Mechanical ventilation is a major component of the treatment of ARDS as it keeps the patient alive and ensures gas exchange despite compromised and injured lungs. Historically, the therapeutic goal was to achieve almost normal blood gas levels, even if this meant using very high tidal volumes during mechanical ventilation. However, mechanical ventilation itself also has the potential to injure the lungs, as implied by the term ‘ventilator-induced lung injury’. The optimal strategy of ventilation is therefore under constant review. In a landmark study by ARDSnet, a strategy of ‘protective ventilation’ using a low tidal volume (6 mL per kg predicted bodyweight) compared with a traditional high tidal volume (12 mL per kg predicted bodyweight) was successful in significantly reducing mortality from 39.8% to 31%. However, since this trial was reported more than 10 years ago, no further change in ventilation strategy has been shown in a multicentre trial to result in lower mortality. Different strategies in the amount of PEEP applied have shown no clear-cut effects on survival.

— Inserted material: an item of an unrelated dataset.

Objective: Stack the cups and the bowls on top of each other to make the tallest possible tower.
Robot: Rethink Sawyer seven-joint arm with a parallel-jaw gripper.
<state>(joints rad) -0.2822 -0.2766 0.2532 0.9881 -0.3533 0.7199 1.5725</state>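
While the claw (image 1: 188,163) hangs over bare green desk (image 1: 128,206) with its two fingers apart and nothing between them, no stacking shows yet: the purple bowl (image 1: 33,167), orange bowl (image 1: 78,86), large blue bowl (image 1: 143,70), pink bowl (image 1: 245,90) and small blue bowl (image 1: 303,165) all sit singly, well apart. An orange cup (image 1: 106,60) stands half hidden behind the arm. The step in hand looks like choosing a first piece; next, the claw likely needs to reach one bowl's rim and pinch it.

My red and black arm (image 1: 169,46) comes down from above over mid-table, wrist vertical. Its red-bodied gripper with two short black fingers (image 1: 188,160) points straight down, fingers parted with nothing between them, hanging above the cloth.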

It remains to be determined whether strategies of ultra-protective ventilation (tidal volumes less than 6 mL per kg predicted bodyweight) or high-frequency oscillation ventilation (HFOV) may prove advantageous. This is important, as overdistension of the lung by excessive tidal volumes may be responsible for both inducing and perpetuating lung injury.
The optimal strategy for supplying fluids to the patient with ARDS remains a controversial management issue. Fluid restriction may benefit gas exchange by reducing alveolar oedema, but this must be weighed against the concept that more liberal fluid management improves cardiac output, protects renal function and increases the delivery of oxygen to vital organs. The ARDSnet studies reported a shorter period of ventilation and better oxygenation, but no increase in survival, using a complex algorithm that aimed simultaneously to protect renal function and to secure circulatory function, while employing a policy of restrictive fluid management.
These goals may remain difficult to achieve, since, for example, in the early phase of the sepsis syndrome (which may lead to ARDS) a more liberal fluid strategy has proved successful in reducing mortality.
So far, no pharmacological therapy has been successful in improving the survival of patients with ARDS. Despite numerous strategies appearing to be successful in experimental studies and smaller trials, none has been shown to be successful in multicentre trials. Given the unacceptably high mortality and prevalence of ARDS among critically ill patients, there is an urgent need for a successful pharmacological treatment strategy.
The lung offers the unique possibility of treatment via both the vascular bed (intravascular injection) and via the airways (inhalational approach). Again, several apparently highly successful strategies in experimental studies and smaller clinical trials have not resulted in improved survival of real-world treated patients. Inhalation of gaseous nitric oxide, which was predicted to redirect the blood flow from injured to better ventilated areas of the lung, has been unsuccessful in general ARDS patients and remains only a last-resort option. Supplying surfactant, which, in healthy lungs, maintains the patency of the alveoli and which is destroyed by lung injury, is successful in IRDS but has not improved survival in adults. Despite these frustrating results, treatment of injured lungs via the airways remains a valuable potential approach in further research efforts.
Extracorporeal lung support strategies
The technique of extracorporeal membrane oxygenation (ECMO) allows complete artificial oxygenation of, and removal of carbon dioxide from, the blood by use of a membrane-oxygenator, a pump and two large-bore cannulae. The techniques have been refined in recent years and three different approaches now allow: 1) carbon dioxide removal driven by blood pressure without a pump (extracorporeal lung assist); 2) a step-up solution using the same technique with a pump; and 3) full ECMO. Experience from the most recent influenza epidemic demonstrated successful ECMO treatment of younger patients in specialised centres. The large CESAR (Conventional Ventilation or ECMO for Severe Adult Respiratory failure) trial for the first time showed a survival benefit when treating patients with severe ARDS in a specialised centre using ECMO compared with standard treatment. Due to inherent design limitations, however, the results of this trial have not been accepted unequivocally, but, at least in experienced centres, ECMO therapy may be considered as a valuable treatment option in severe cases. As to the other two above options for extracorporeal lung support, data showing their effectiveness are available but results from larger trials concerning survival, for example, are lacking.
Other supportive measures
Further supportive measures have been evaluated for the treatment of ARDS patients. One option is turning the patient on his stomach while he is being ventilated (prone position). This has attracted considerable interest but has not produced unequivocal results in large trials. It seems to be an option for severely ill patients when they are treated for prolonged periods. In experienced centres, it is a valuable option for maintaining oxygenation. Nutritional approaches have shown promising results in several studies but recent trials have not reproduced the favourable results.